### ASSIGNMENT:
Please write out exactly the lines that begin at the line containing "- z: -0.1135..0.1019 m" and run to the end of the records.

(Stored items from a collection)
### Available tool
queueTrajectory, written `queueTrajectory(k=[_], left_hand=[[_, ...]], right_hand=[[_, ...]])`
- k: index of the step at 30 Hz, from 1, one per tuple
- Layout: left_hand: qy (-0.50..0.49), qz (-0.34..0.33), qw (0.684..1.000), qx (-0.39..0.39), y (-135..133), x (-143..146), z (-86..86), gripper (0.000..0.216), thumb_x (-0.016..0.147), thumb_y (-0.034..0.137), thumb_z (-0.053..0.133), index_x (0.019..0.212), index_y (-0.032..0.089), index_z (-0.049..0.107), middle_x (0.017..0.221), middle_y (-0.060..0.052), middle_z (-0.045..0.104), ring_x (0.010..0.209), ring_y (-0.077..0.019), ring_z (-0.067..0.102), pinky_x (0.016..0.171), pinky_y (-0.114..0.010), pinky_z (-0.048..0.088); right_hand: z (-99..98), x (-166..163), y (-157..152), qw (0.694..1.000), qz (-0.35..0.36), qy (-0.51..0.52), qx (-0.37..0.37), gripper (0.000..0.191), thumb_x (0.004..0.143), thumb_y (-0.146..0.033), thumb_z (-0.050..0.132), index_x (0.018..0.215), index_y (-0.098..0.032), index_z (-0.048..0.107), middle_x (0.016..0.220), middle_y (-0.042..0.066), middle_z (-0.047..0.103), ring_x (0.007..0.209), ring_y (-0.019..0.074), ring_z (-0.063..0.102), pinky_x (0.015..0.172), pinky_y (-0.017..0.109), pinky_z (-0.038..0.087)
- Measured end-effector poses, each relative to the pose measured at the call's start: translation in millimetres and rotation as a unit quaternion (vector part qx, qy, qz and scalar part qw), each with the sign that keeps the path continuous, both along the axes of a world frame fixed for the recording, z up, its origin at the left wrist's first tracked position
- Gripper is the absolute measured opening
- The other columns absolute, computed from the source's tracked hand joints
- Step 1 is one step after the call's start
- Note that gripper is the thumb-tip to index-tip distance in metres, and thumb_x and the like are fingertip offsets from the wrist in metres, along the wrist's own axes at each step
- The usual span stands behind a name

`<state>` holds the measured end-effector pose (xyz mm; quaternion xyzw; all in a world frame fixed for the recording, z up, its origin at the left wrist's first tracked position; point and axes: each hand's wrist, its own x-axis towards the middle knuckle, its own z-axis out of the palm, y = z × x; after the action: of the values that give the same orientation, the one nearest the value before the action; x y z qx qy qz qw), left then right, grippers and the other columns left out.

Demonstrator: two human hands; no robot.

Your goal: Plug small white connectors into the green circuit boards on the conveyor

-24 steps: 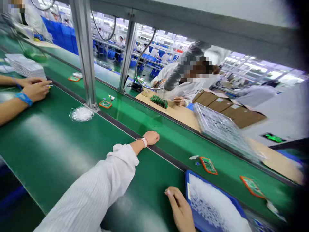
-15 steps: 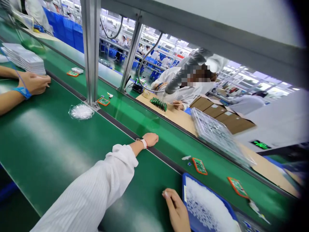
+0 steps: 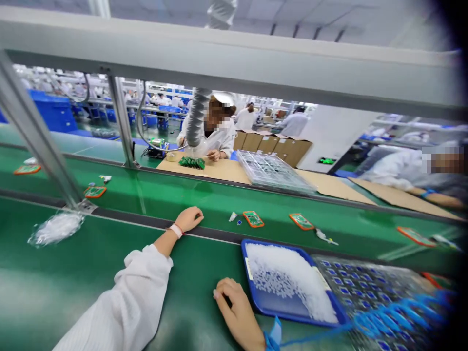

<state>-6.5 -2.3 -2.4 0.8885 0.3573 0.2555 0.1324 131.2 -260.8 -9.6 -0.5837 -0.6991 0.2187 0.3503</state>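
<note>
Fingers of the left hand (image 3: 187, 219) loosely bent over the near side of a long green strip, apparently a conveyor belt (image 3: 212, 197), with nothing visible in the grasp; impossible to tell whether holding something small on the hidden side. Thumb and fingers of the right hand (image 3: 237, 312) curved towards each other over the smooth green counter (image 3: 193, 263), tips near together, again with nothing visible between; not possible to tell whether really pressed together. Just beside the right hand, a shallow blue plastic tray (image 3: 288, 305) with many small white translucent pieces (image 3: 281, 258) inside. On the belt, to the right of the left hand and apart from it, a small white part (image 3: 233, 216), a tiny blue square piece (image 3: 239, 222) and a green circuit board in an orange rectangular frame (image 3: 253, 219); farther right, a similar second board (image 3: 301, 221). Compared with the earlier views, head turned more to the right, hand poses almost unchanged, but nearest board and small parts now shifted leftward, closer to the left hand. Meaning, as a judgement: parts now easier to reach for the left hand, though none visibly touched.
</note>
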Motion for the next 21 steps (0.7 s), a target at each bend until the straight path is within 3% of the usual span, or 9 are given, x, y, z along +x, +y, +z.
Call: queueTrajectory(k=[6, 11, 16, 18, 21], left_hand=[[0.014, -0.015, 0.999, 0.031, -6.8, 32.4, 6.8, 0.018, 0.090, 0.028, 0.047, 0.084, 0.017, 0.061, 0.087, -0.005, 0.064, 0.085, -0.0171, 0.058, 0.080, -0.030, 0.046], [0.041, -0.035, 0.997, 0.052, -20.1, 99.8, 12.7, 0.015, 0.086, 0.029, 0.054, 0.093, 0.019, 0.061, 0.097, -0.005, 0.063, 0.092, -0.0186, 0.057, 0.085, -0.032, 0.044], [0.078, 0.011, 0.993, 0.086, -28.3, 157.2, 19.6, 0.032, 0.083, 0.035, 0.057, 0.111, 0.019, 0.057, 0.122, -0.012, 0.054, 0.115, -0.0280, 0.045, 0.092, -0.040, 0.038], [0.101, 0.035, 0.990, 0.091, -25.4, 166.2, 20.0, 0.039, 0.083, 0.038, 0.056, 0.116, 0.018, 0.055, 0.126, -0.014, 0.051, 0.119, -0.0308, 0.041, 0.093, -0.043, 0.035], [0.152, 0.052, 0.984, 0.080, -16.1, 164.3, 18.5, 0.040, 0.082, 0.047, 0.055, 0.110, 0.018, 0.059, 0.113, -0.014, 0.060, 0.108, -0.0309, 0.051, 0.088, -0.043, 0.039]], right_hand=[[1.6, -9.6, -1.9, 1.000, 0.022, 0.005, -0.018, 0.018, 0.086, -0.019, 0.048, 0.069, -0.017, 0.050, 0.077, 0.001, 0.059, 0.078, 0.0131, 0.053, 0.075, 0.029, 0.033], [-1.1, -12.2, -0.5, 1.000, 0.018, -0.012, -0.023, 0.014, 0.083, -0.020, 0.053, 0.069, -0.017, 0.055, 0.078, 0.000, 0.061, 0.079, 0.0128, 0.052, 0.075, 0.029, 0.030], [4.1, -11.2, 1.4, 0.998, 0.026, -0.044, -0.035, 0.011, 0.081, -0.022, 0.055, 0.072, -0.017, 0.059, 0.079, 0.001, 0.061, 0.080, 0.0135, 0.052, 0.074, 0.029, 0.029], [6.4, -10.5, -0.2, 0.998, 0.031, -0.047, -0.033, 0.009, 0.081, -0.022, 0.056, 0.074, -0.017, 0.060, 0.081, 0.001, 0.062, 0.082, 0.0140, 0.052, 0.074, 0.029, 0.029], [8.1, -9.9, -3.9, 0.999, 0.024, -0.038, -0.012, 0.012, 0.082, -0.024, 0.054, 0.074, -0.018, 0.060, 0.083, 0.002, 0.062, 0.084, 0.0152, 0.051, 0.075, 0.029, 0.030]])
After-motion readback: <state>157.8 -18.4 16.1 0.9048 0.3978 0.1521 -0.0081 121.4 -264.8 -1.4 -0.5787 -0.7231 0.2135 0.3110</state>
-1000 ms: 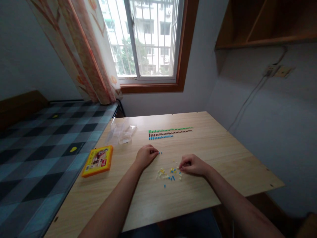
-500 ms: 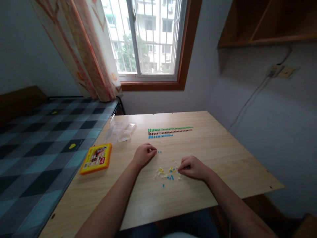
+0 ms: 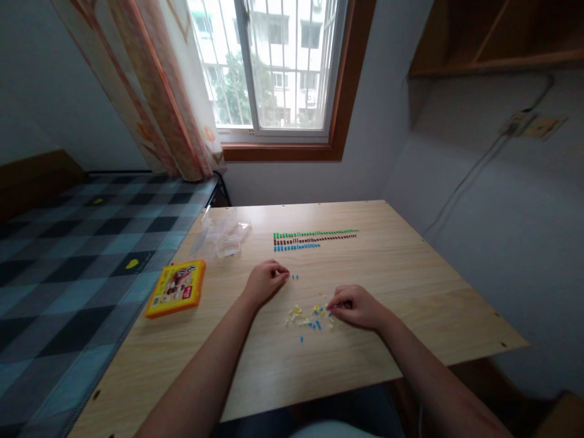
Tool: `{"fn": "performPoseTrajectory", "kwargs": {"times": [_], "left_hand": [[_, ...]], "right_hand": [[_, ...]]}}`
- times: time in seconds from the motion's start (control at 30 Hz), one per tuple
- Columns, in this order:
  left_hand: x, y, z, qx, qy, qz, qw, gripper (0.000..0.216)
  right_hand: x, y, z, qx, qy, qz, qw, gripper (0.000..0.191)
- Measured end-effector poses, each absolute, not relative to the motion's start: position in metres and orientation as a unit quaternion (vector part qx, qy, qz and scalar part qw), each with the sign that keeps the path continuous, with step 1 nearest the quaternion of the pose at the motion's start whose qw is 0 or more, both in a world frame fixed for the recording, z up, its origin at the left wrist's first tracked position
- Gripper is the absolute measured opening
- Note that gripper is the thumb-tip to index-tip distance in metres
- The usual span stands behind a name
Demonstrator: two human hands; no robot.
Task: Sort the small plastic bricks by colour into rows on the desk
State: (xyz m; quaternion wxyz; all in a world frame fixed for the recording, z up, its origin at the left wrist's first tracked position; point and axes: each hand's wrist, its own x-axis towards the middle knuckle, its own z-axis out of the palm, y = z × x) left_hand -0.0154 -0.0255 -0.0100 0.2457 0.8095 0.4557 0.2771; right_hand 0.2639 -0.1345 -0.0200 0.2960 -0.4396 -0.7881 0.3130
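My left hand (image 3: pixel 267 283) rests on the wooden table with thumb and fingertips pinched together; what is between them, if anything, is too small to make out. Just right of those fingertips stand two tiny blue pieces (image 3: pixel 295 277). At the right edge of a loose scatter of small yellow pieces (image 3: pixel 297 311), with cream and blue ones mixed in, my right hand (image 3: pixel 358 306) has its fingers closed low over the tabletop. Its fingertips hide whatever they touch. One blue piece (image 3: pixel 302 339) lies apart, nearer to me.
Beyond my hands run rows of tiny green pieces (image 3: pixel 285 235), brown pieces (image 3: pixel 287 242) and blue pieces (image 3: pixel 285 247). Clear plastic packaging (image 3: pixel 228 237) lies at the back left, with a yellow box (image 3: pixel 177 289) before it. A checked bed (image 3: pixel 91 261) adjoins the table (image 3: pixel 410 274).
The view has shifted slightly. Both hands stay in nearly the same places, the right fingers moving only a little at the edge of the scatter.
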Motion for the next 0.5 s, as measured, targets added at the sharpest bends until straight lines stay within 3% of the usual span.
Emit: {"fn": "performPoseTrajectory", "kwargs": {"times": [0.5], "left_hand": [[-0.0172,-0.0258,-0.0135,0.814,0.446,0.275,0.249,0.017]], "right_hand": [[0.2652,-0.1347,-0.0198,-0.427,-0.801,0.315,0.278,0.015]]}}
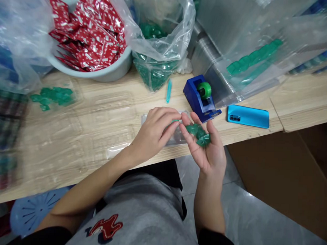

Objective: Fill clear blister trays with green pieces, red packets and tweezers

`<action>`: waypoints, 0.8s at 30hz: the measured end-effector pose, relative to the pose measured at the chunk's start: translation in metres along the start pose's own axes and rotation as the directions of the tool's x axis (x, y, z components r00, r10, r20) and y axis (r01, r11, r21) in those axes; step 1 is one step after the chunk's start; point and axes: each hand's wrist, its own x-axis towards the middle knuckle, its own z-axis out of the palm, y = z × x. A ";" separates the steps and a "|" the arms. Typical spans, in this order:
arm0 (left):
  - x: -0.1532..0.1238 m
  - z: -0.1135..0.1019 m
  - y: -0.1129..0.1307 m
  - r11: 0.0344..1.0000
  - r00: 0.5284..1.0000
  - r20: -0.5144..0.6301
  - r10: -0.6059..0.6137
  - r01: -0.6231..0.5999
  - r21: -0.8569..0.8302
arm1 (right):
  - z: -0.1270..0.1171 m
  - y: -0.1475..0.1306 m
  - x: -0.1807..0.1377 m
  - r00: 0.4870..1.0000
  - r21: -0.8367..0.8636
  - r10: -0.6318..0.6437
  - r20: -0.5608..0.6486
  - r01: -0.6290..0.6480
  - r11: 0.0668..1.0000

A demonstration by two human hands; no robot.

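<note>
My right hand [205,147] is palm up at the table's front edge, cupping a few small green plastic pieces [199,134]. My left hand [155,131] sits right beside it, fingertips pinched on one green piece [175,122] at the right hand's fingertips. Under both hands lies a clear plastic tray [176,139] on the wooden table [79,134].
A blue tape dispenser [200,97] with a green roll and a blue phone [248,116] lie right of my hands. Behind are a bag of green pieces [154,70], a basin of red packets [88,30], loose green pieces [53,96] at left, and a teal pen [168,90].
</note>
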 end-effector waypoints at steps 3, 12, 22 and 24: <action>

### REPLY:
  - z: -0.1135..0.1019 m
  - y: -0.1129..0.1307 m
  - r11: 0.0344..1.0000
  - r00: 0.5284..1.0000
  - r20: -0.5144..0.6301
  - r10: -0.6059..0.6137
  - r01: -0.6231..0.5999
  - r21: -0.8569..0.8302
arm1 (right):
  - z: -0.1270..0.1171 m
  - y: -0.1475..0.1306 m
  - x: -0.1807..0.1377 m
  - r00: 0.4870..1.0000
  - r21: -0.8367..0.8636
  - r10: -0.6318..0.6437
  - r20: -0.5608..0.6486
  - r01: -0.6290..0.6480
  - r11: 0.0668..1.0000

A demonstration by two human hands; no robot.

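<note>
My right hand [205,147] is palm up at the table's front edge, cupping a few small green plastic pieces [199,134]. My left hand [155,131] sits right beside it, fingertips pinched on one green piece [175,122] at the right hand's fingertips. Under both hands lies a clear plastic tray [176,139] on the wooden table [79,134].
A blue tape dispenser [200,97] with a green roll and a blue phone [248,116] lie right of my hands. Behind are a bag of green pieces [154,70], a basin of red packets [88,30], loose green pieces [53,96] at left, and a teal pen [168,90].
</note>
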 end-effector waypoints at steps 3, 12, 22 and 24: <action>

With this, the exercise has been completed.